* Task directions *
Only an exact copy of the entries, stripped of pictures, will serve as the answer.

* Records shown *
^^^^
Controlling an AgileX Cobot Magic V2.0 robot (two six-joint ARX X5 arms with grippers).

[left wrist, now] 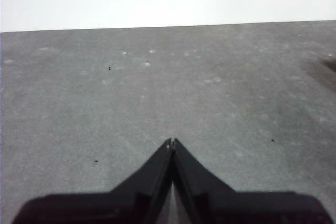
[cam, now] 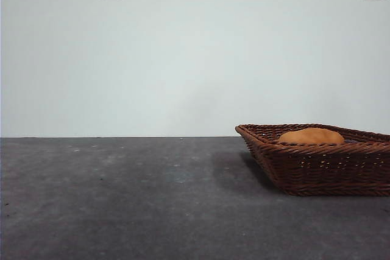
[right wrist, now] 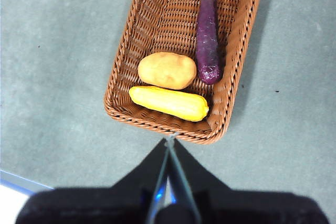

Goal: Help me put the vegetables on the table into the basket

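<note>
A shallow rectangular reddish-brown woven wicker basket [right wrist: 181, 51] sits on a wide, dark grey, stone-mottled table [cam: 122, 199]. Inside it lie all three vegetables. A long yellow corn cob [right wrist: 169, 103] lies across the end of the basket nearest the right arm's camera. A rounded brown-orange potato [right wrist: 167, 70] rests just beside the cob, apparently touching it. A slim glossy dark purple eggplant [right wrist: 208, 40] with a green stem lies lengthwise along one side wall, next to the potato. From the low front view only the potato's top [cam: 311, 136] shows above the braided rim [cam: 304, 146]; no vegetable is visible on the table surface in any view.

The task looks complete, so the step in hand appears to be finishing cleanly: both arms should stay clear of the basket and avoid nudging its rim or disturbing the contents.

The right gripper [right wrist: 170, 141] hovers high above the table, looking straight down, just outside the basket's near end. Its two black jaws are pressed together, holding nothing. The left gripper [left wrist: 171, 142] sits low over bare table, well apart from the basket, pointing level across the surface. Its jaws are also closed together and empty.
</note>
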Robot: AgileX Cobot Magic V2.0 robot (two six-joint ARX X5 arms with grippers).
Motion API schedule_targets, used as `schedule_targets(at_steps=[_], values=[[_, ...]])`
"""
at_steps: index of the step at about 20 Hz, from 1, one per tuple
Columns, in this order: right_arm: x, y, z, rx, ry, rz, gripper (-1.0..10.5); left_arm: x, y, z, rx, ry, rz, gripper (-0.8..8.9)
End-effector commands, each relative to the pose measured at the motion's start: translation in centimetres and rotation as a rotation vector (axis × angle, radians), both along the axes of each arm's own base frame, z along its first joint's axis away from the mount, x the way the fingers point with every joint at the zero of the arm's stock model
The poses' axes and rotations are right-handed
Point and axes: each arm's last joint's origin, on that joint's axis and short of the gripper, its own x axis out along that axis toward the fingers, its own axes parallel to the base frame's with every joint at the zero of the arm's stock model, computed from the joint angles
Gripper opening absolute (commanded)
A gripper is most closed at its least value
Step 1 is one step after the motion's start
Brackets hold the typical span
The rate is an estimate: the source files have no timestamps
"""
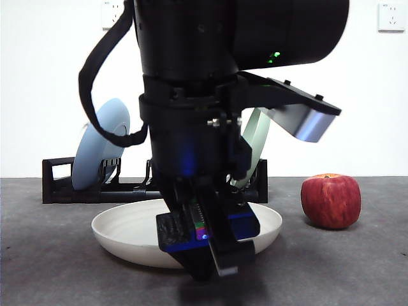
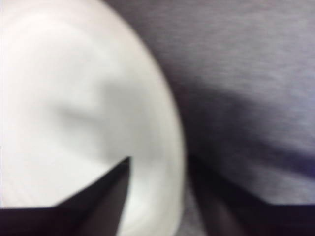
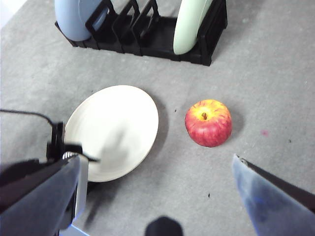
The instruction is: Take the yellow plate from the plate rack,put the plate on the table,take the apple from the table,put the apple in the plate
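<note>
Lying flat on the table [image 1: 57, 268], the yellow plate [image 1: 127, 229] sits just in front of the plate rack [image 1: 57, 185]. Table is dark grey, matte, mottled; a plain white wall behind it carries two outlets [image 1: 390, 16] high up. Left gripper [image 1: 207, 245] low at the plate's near rim, one jaw over the plate's inside, the other outside above the table, rim between them; jaws parted, not clamping. The rack holds a blue plate [image 1: 99, 143] at one end and a pale green plate [image 3: 189, 24] at the other, both on edge. Apple [image 3: 208, 123] rests on the table beside the yellow plate, apart from it, stem up. Right gripper [image 3: 155, 194] hangs high above plate and apple, jaws spread wide, holding nothing.
</note>
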Motion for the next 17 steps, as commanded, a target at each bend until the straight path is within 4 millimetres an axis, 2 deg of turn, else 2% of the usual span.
schedule_targets(at_steps=[1,3,5,9,11,14,17], values=[[0.0,0.0,0.1,0.007,-0.003,0.0,6.0,-0.5,0.2,-0.7,0.02,0.066,0.001,2.61],[0.0,0.0,0.1,0.007,-0.003,-0.001,6.0,-0.5,0.2,0.6,-0.001,0.062,0.019,2.61],[0.0,0.0,0.2,0.007,-0.005,-0.001,6.0,-0.6,0.4,2.8,-0.056,0.058,0.037,2.61],[0.2,0.0,0.1,0.005,0.001,-0.003,6.0,-1.0,1.8,9.6,-0.3,0.015,0.077,2.61],[0.6,0.0,0.0,0.004,0.009,-0.004,6.0,-1.4,3.6,13.5,-0.455,-0.024,0.131,2.61],[1.7,0.1,-0.2,0.01,0.018,-0.009,6.0,-2.5,7.5,19.0,-0.707,-0.08,0.22,2.58],[3.6,0.2,-0.8,0.017,0.048,-0.017,6.0,-3.9,12.0,22.6,-0.908,-0.121,0.287,2.51]])
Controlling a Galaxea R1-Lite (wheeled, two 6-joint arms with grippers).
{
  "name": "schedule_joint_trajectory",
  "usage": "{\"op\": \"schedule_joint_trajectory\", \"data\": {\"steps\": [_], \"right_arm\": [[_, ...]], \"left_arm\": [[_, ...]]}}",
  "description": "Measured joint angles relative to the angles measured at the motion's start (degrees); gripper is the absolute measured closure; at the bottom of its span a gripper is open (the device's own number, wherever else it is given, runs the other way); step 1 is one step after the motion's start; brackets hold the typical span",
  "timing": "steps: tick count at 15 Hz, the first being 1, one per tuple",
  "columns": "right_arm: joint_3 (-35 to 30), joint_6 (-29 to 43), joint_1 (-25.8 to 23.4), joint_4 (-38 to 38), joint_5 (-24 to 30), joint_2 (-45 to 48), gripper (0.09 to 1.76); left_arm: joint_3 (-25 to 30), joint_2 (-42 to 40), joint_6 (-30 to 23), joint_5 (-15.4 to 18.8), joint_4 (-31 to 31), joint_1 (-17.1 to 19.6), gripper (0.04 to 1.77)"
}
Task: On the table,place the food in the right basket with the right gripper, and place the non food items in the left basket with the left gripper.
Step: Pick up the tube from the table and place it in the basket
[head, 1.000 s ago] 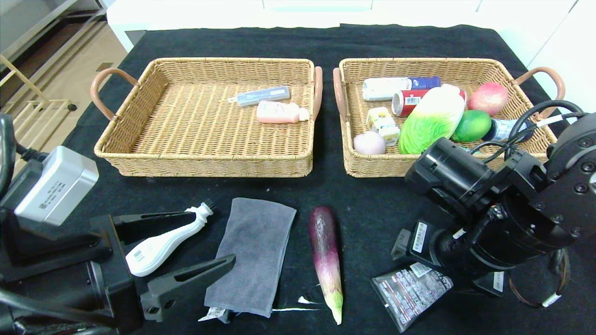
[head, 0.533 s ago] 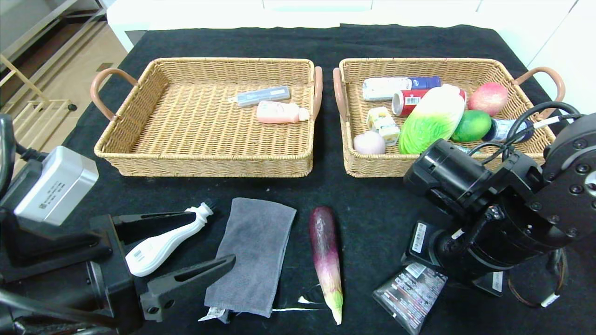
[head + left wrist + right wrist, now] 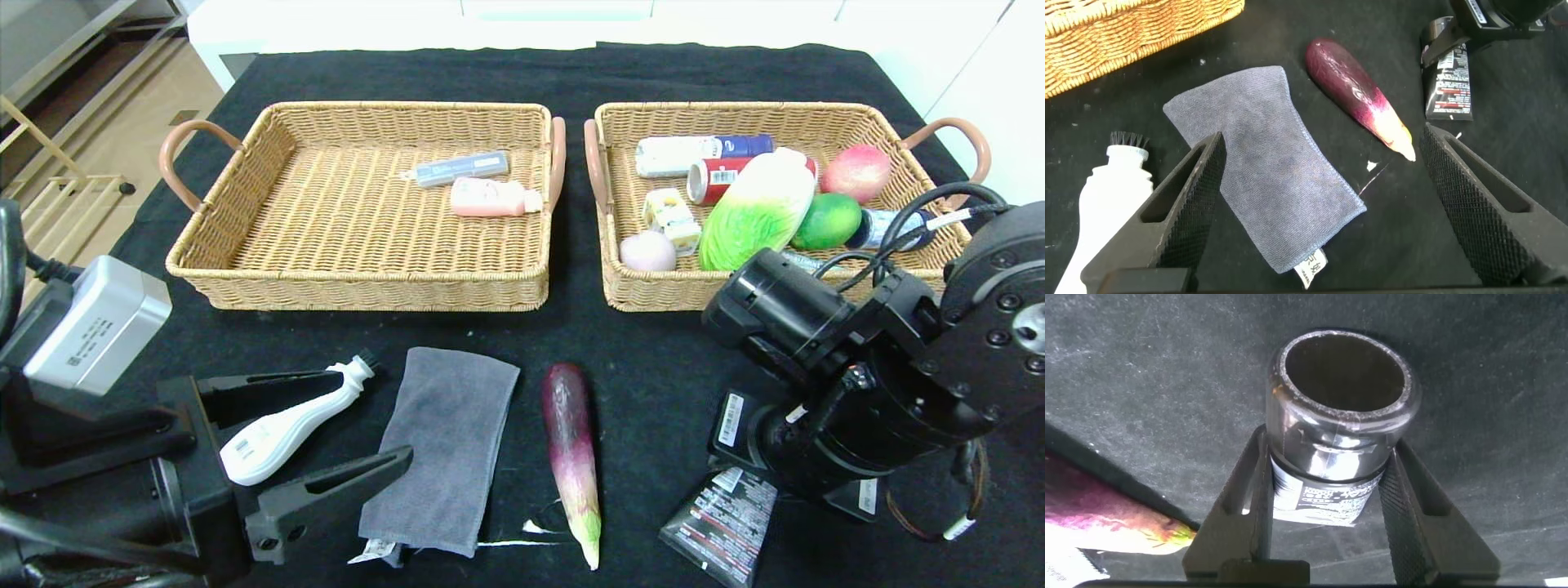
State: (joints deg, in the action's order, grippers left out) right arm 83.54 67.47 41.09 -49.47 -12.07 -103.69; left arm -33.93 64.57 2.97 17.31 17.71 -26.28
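Observation:
My right gripper is shut on a black snack pack at the front right of the table. The right wrist view shows the pack clamped between both fingers, its far end off the cloth. My left gripper is open and empty at the front left, over a grey towel. A white brush lies beside the towel. A purple eggplant lies right of the towel. In the left wrist view my left gripper frames the towel and the eggplant.
The left basket holds a grey tube and a pink bottle. The right basket holds a cabbage, fruit, cans and small packs, just behind my right arm. A black cloth covers the table.
My right gripper has turned the black pack from lying flat to tilted on end and drawn it slightly toward the front. The left arm has not moved.

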Motion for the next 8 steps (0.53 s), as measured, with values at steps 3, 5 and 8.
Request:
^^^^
* Reply *
Controlling an AgileX Cobot Magic V2.0 robot (two six-joint ARX X5 arms with grippers).

[left wrist, now] 
[cam, now] 
[right wrist, now] 

Goal: Help me put the vegetables on the table into the basket

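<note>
A shallow rectangular reddish-brown woven wicker basket [right wrist: 181, 51] sits on a wide, dark grey, stone-mottled table [cam: 122, 199]. Inside it lie all three vegetables. A long yellow corn cob [right wrist: 169, 103] lies across the end of the basket nearest the right arm's camera. A rounded brown-orange potato [right wrist: 167, 70] rests just beside the cob, apparently touching it. A slim glossy dark purple eggplant [right wrist: 208, 40] with a green stem lies lengthwise along one side wall, next to the potato. From the low front view only the potato's top [cam: 311, 136] shows above the braided rim [cam: 304, 146]; no vegetable is visible on the table surface in any view.

The task looks complete, so the step in hand appears to be finishing cleanly: both arms should stay clear of the basket and avoid nudging its rim or disturbing the contents.

The right gripper [right wrist: 170, 141] hovers high above the table, looking straight down, just outside the basket's near end. Its two black jaws are pressed together, holding nothing. The left gripper [left wrist: 171, 142] sits low over bare table, well apart from the basket, pointing level across the surface. Its jaws are also closed together and empty.
</note>
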Robot: AgileX Cobot Magic V2.0 robot (two six-joint ARX X5 arms with grippers).
Motion API schedule_targets, used as `schedule_targets(at_steps=[_], values=[[_, ...]])`
"""
at_steps: index of the step at about 20 Hz, from 1, one per tuple
Columns, in this order: right_arm: x, y, z, rx, ry, rz, gripper (-1.0..10.5); left_arm: x, y, z, rx, ry, rz, gripper (-0.8..8.9)
End-effector commands, each relative to the pose measured at the motion's start: translation in centimetres and rotation as a rotation vector (axis × angle, radians), both along the axes of each arm's own base frame, z along its first joint's axis away from the mount, x the way the fingers point with every joint at the zero of the arm's stock model
The poses' axes and rotations are right-handed
Point and axes: each arm's last joint's origin, on that joint's axis and short of the gripper, its own x axis out along that axis toward the fingers, its own axes parallel to the base frame's with every joint at the zero of the arm's stock model, computed from the joint angles
Gripper opening absolute (commanded)
A gripper is most closed at its least value
Step 1 is one step after the motion's start
Brackets hold the typical span
The rate is an estimate: the source files have no timestamps
"""
The instruction is: Take the yellow plate from the plate rack,put the plate on the table,take the apple from the table,put the apple in the plate
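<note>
Lying flat on the table [image 1: 57, 268], the yellow plate [image 1: 127, 229] sits just in front of the plate rack [image 1: 57, 185]. Table is dark grey, matte, mottled; a plain white wall behind it carries two outlets [image 1: 390, 16] high up. Left gripper [image 1: 207, 245] low at the plate's near rim, one jaw over the plate's inside, the other outside above the table, rim between them; jaws parted, not clamping. The rack holds a blue plate [image 1: 99, 143] at one end and a pale green plate [image 3: 189, 24] at the other, both on edge. Apple [image 3: 208, 123] rests on the table beside the yellow plate, apart from it, stem up. Right gripper [image 3: 155, 194] hangs high above plate and apple, jaws spread wide, holding nothing.
</note>
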Motion for the next 17 steps, as commanded, a target at each bend until the straight path is within 4 millimetres an axis, 2 deg of turn, else 2% of the usual span.
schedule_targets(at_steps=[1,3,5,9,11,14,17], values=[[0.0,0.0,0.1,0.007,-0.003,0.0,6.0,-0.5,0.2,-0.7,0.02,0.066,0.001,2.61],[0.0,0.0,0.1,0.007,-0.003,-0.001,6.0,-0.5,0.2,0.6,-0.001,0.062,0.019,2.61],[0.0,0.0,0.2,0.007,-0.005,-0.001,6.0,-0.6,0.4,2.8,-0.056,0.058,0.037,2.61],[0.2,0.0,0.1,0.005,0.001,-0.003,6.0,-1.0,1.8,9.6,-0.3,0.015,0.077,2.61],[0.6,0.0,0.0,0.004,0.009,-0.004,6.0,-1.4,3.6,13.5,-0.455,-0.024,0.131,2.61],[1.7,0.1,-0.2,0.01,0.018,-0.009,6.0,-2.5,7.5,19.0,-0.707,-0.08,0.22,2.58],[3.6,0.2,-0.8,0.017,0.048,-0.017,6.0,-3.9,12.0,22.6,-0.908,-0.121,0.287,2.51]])
Controlling a Galaxea R1-Lite (wheeled, two 6-joint arms with grippers).
{
  "name": "schedule_joint_trajectory",
  "usage": "{\"op\": \"schedule_joint_trajectory\", \"data\": {\"steps\": [_], \"right_arm\": [[_, ...]], \"left_arm\": [[_, ...]]}}",
  "description": "Measured joint angles relative to the angles measured at the motion's start (degrees); gripper is the absolute measured closure; at the bottom of its span a gripper is open (the device's own number, wherever else it is given, runs the other way); step 1 is one step after the motion's start; brackets hold the typical span",
  "timing": "steps: tick count at 15 Hz, the first being 1, one per tuple",
  "columns": "right_arm: joint_3 (-35 to 30), joint_6 (-29 to 43), joint_1 (-25.8 to 23.4), joint_4 (-38 to 38), joint_5 (-24 to 30), joint_2 (-45 to 48), gripper (0.09 to 1.76); left_arm: joint_3 (-25 to 30), joint_2 (-42 to 40), joint_6 (-30 to 23), joint_5 (-15.4 to 18.8), joint_4 (-31 to 31), joint_1 (-17.1 to 19.6), gripper (0.04 to 1.77)"
}
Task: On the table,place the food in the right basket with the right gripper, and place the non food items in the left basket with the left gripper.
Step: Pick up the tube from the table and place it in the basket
[head, 1.000 s ago] 
[head, 0.533 s ago] 
[head + left wrist + right wrist, now] 
State: (joints deg, in the action's order, grippers left out) right arm 83.54 67.47 41.09 -49.47 -12.07 -103.69; left arm -33.93 64.57 2.97 17.31 17.71 -26.28
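Observation:
My right gripper is shut on a black snack pack at the front right of the table. The right wrist view shows the pack clamped between both fingers, its far end off the cloth. My left gripper is open and empty at the front left, over a grey towel. A white brush lies beside the towel. A purple eggplant lies right of the towel. In the left wrist view my left gripper frames the towel and the eggplant.
The left basket holds a grey tube and a pink bottle. The right basket holds a cabbage, fruit, cans and small packs, just behind my right arm. A black cloth covers the table.
My right gripper has turned the black pack from lying flat to tilted on end and drawn it slightly toward the front. The left arm has not moved.
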
Motion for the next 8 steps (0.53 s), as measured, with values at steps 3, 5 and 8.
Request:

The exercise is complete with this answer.